Contó que el martes en la noche que la lluvia estaba más fuerte fue cuando empezó a meterse el agua a su casa, y junto a sus familiares decidió poner barricadas para mitigar, “pero como se salió el arroyo y el otro de la calle 2 por eso se tuvieron que poner barricadas”.
“En el Otis se llevó techos, y se nos metió el agua, esta ocasión por las barricadas fue que se contuvo un poquito que no se metiera tanto el agua, no fue igual porque no salieron volando las láminas, que en mi caso sí se llevó todas, pero lo poco que había salvado del Otis se me mojó entonces, pero fue diferente para cada persona, porque lo poco que tenían que habían salvado se volvió a meter y tuvimos que sacar agua otra vez”.
En la calle Bugambilia de Club Campestre había seis carros enterrados en la arena, y es que el agua subió casi un metro, vecinos estaban sacando agua y lodo de sus casas.
Fue el caso del vecino Carlos Alberto Abarca que dijo que durante los cinco días de lluvia, “nos encomendamos a Dios porque el agua no la podemos parar, pero aquí el problema es de las autoridades no han hecho caso de canalizar el río, siempre se sale donde mismo”.
“Las afectaciones fueron casi en la misma zona (del fraccionamiento Libertadores y Emiliano Zapata) porque se sale el río, más de un metro de agua, en el Otis nos llegó 1.65 y viene pasando lo mismo porque hacen como que sacan, antes venían camiones y lo dejaban limpio el cauce, a nivel, pero ahora algo habrá que están haciendo mal”, dijo.
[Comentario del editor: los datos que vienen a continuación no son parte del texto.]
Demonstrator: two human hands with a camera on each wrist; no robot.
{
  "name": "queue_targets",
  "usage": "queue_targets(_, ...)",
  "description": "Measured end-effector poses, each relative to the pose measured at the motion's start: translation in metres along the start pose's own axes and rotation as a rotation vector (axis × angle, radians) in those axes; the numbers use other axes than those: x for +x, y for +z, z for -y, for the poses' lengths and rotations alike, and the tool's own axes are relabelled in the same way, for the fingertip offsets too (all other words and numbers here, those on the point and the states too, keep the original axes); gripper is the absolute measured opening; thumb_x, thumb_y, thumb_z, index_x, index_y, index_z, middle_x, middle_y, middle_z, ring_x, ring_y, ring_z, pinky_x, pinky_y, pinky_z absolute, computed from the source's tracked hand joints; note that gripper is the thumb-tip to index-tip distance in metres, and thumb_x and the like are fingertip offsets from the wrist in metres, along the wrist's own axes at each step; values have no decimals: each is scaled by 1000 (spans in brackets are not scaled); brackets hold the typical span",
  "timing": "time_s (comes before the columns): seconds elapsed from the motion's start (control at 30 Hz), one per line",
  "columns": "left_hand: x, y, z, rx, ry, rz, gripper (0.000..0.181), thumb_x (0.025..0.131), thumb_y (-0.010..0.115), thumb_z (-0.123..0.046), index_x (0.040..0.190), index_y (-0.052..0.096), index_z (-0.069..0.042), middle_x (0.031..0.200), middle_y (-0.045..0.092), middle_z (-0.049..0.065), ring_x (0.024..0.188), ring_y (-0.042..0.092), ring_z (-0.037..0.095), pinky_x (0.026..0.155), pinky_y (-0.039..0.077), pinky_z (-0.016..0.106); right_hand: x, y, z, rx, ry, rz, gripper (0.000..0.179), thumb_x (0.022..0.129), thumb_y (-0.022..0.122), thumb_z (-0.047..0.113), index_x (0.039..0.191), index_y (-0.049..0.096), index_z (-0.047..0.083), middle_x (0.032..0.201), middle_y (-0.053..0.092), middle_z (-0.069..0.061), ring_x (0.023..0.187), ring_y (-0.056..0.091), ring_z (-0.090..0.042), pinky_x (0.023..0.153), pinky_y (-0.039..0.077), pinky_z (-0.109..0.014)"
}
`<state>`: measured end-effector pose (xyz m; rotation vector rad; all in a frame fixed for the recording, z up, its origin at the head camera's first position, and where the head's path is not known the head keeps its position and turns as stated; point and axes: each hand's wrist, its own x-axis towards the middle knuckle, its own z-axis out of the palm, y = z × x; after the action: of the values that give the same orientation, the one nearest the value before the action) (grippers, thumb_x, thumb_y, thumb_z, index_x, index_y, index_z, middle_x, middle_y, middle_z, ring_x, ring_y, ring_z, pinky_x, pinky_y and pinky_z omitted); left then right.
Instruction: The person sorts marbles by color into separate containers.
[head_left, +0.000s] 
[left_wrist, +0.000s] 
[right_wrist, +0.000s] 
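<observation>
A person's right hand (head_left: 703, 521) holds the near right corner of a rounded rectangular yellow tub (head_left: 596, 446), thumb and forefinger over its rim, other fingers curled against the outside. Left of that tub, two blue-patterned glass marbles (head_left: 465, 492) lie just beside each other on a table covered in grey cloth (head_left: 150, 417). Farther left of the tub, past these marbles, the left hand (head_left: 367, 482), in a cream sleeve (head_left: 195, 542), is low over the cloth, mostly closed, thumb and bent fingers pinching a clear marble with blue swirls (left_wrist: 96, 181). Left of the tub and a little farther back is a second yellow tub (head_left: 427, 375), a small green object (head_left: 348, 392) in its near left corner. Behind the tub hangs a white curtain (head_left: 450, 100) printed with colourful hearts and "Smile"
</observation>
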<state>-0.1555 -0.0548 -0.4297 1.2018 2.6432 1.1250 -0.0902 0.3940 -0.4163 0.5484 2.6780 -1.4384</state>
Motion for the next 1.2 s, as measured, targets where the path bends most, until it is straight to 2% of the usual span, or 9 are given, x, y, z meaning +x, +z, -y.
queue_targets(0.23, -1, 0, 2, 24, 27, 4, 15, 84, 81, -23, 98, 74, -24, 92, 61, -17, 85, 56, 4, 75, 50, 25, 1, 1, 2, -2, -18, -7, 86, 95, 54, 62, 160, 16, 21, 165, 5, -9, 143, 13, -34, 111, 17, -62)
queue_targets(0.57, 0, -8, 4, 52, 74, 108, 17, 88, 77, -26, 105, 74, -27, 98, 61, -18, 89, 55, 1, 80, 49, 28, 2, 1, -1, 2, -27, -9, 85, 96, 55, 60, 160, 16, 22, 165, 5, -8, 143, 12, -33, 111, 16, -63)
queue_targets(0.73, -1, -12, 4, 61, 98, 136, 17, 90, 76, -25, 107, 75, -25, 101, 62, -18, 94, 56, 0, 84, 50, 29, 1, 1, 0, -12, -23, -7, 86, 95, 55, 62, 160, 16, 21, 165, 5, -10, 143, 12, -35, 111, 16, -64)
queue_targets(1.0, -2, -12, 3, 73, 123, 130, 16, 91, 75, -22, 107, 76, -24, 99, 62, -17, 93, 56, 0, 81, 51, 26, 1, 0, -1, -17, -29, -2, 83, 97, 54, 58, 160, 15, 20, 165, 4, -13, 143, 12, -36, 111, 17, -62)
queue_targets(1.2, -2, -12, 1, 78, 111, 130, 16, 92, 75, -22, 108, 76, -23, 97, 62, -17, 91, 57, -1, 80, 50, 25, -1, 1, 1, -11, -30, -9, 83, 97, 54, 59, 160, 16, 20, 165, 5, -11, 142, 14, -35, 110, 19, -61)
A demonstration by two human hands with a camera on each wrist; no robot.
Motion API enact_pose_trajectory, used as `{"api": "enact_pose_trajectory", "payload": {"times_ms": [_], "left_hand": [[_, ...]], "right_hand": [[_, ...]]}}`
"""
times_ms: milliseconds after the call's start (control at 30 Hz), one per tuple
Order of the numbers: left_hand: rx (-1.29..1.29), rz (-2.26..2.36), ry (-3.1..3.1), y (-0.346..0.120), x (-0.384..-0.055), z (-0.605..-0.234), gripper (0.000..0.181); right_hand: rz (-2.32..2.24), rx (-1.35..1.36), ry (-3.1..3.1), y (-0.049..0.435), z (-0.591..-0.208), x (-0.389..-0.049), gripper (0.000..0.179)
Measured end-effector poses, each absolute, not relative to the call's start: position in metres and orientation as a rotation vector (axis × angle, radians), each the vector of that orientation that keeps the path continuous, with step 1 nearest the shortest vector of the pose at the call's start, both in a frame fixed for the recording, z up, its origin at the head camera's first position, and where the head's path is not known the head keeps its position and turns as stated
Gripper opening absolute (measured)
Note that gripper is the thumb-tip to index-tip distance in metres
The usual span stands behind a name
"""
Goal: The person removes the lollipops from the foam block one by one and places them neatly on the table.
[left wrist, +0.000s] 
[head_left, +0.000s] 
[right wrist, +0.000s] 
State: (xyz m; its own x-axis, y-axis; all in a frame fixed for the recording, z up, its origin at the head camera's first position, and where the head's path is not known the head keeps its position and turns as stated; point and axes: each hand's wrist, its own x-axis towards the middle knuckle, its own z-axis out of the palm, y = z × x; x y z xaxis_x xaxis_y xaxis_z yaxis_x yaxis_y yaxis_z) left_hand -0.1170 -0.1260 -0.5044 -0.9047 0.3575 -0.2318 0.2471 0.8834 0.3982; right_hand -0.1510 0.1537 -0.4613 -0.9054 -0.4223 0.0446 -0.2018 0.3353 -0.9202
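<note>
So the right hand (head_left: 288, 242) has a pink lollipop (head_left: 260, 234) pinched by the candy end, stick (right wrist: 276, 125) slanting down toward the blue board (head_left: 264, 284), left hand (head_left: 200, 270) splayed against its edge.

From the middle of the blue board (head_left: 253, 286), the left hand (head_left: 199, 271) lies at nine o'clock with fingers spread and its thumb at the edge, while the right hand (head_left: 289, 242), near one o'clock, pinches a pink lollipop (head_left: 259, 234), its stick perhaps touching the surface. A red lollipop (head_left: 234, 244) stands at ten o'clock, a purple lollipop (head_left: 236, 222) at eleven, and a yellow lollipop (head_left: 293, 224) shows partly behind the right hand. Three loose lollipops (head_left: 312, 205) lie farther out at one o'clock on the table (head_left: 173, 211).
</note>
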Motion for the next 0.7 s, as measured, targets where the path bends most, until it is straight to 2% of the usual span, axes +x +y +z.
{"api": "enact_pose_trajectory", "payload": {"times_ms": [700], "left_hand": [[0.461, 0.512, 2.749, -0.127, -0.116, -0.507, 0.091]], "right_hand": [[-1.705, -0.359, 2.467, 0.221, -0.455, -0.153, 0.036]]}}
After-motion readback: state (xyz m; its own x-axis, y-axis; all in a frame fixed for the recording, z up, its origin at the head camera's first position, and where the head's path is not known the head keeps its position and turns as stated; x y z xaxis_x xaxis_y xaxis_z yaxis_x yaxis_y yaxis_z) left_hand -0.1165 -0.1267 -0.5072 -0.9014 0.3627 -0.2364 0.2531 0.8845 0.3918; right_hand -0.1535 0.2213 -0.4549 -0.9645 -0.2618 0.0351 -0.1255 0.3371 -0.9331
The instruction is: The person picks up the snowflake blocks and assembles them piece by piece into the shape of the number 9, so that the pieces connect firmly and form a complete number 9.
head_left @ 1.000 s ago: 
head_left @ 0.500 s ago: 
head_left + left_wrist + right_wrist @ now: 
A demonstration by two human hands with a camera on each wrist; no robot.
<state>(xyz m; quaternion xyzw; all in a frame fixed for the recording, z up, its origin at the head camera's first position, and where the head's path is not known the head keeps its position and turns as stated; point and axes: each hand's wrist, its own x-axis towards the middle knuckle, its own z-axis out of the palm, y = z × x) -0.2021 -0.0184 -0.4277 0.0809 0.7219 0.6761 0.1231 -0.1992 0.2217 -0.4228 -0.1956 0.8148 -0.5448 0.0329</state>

Consideró que las autoridades deben hacer algo en ese puente “porque no podemos estar así todas las lluvias, viene cualquier lluvia y se sale, pero eso porque pasa porque no desazolvan el río, porque sí estuvo muy feo”.
“La casa la hicimos un poco más alto del nivel de la calle para que no se metiera el agua, pero de todas maneras se metió”.